A frozen reference model computes reference log-probs. KL ≈ current_loss − ref_loss per completion, clamped at 0. Coefficient β = 0.04. Prevents drift into degenerate text patterns (always emitting the same decision, empty pitches).

Reward normalisation

Three normalisations in the reward function so terms are commensurate:

  1. Δ score ÷ 100 — brings profitability delta into the same scale as the coalition term.
  2. Bankruptcy penalty −2 (was −5) — one bad arc no longer drowns 9 rounds of positive signal.
  3. Pitch bootstrap +0.05 — kickstarts the pitch channel before the model is good enough to earn semantic bonuses.

8. The baseline — same Qwen3-0.6B with LoRA disabled

Earlier revisions compared the trained policy against a uniform-random policy. A coin flip is not a meaningful opponent for a 4 B language model picking among 3 well-formed strings — it can only highlight that the LM ≠ noise, which is not the relevant question.

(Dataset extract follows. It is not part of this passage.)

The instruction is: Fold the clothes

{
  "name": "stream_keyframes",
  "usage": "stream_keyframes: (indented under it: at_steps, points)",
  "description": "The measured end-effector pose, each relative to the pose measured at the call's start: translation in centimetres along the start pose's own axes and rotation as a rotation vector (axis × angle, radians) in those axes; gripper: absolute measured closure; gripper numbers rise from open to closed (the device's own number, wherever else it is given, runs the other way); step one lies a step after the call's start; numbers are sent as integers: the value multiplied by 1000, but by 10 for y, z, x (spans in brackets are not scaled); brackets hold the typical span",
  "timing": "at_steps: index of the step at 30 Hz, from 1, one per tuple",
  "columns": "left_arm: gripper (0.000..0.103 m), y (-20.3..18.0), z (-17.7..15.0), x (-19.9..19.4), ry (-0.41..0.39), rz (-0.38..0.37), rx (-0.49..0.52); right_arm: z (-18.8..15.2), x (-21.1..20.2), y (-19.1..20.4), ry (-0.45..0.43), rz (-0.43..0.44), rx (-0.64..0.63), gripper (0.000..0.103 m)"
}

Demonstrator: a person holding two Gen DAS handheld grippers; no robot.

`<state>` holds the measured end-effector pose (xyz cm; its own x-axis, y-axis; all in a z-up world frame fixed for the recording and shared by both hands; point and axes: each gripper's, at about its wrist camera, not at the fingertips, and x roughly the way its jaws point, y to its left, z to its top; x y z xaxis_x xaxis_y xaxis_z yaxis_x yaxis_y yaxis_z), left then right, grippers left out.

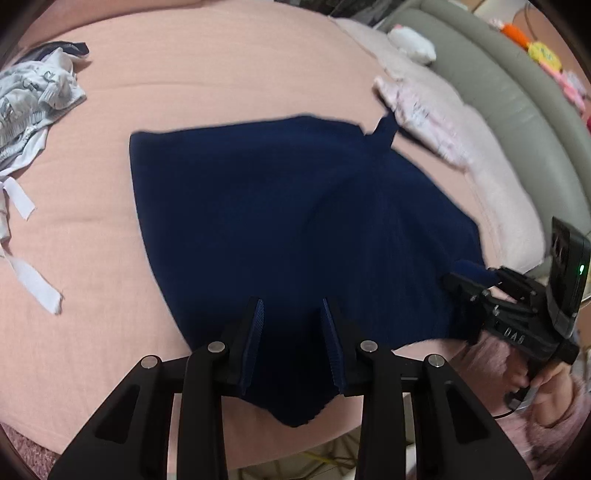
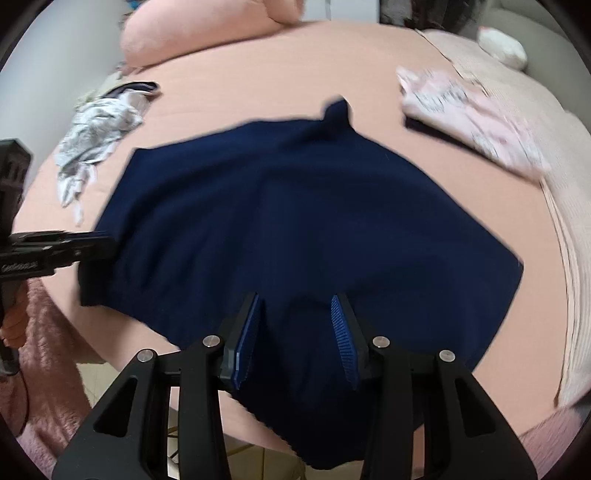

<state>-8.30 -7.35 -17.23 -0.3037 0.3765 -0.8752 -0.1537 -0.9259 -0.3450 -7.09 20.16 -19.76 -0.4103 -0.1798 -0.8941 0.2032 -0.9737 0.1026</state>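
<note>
A navy knitted garment (image 1: 295, 221) lies spread on the pink bed sheet (image 1: 221, 74), and its near end hangs over the bed's edge. My left gripper (image 1: 291, 314) hovers over that near end with its jaws apart, both blue pads bare and the cloth below them. The right wrist view shows the left gripper (image 2: 99, 245) at the garment's (image 2: 295, 206) left edge. My right gripper (image 2: 297, 310) has a raised fold of the navy cloth between its pads. Seen from the left wrist, the right gripper (image 1: 476, 280) sits at the garment's right edge.
A crumpled white and grey patterned garment (image 1: 33, 103) lies at the far left. A folded pink printed one (image 1: 421, 114) rests on a pale pink blanket (image 1: 491, 192) at the right, beside a grey padded headboard (image 1: 517, 110). A pink pillow (image 2: 199, 33) lies at the back. A person's fuzzy pink sleeve (image 1: 554, 413) is at the near edge.
</note>
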Motion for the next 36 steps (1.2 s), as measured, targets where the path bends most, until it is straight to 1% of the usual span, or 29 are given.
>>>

The current baseline runs the same Qwen3-0.6B, on the same paired seeds, with the LoRA adapter context-managed off. Implementation (see Training.py / notebooks/train_grpo_v2.ipynb):

# Fine-tuned (LoRA active)
trained_finals = run_episodes(model, seeds=HELDOUT)

# Same model, LoRA disabled — apples-to-apples base reference.
with model.disable_adapter():
    base_finals = run_episodes(model, seeds=HELDOUT)

Statistical comparison on the per-seed paired delta trained − base:

  • Paired t-test
  • Wilcoxon signed-rank
  • Cohen's d
  • Bootstrap 95% CI on the mean delta
  • Win-rate (fraction of seeds where trained > base)

9. Theory-of-Mind — what's actually measured

ToM in this environment has a specific, narrow meaning: can the agent infer what each NPC privately values, given only their statements and prior votes?

It is graded two ways:

  1. Pitch persuasion score: cosine(SBERT(pitch), SBERT(role_manifesto)). A pitch that genuinely articulates the role's priorities scores above ~0.4; a pitch that is merely topically adjacent scores ~0.1; off-topic pitches score ~0.0. This replaces the earlier keyword-overlap metric, which the agent could trivially game.
  2. ToM probe: ask the model to name the SINGLE board member most likely to oppose its chosen decision. Random baseline = 25% (1 of 4). The probe is run for both the fine-tuned policy and the disable-adapter base — the delta isolates what fine-tuning taught the model about its boardroom.

Trust trajectory across 10 rounds is a secondary diagnostic: rising trust for 3+ NPCs indicates the agent is consistently picking decisions aligned with their private preferences, which requires implicit modelling of those preferences.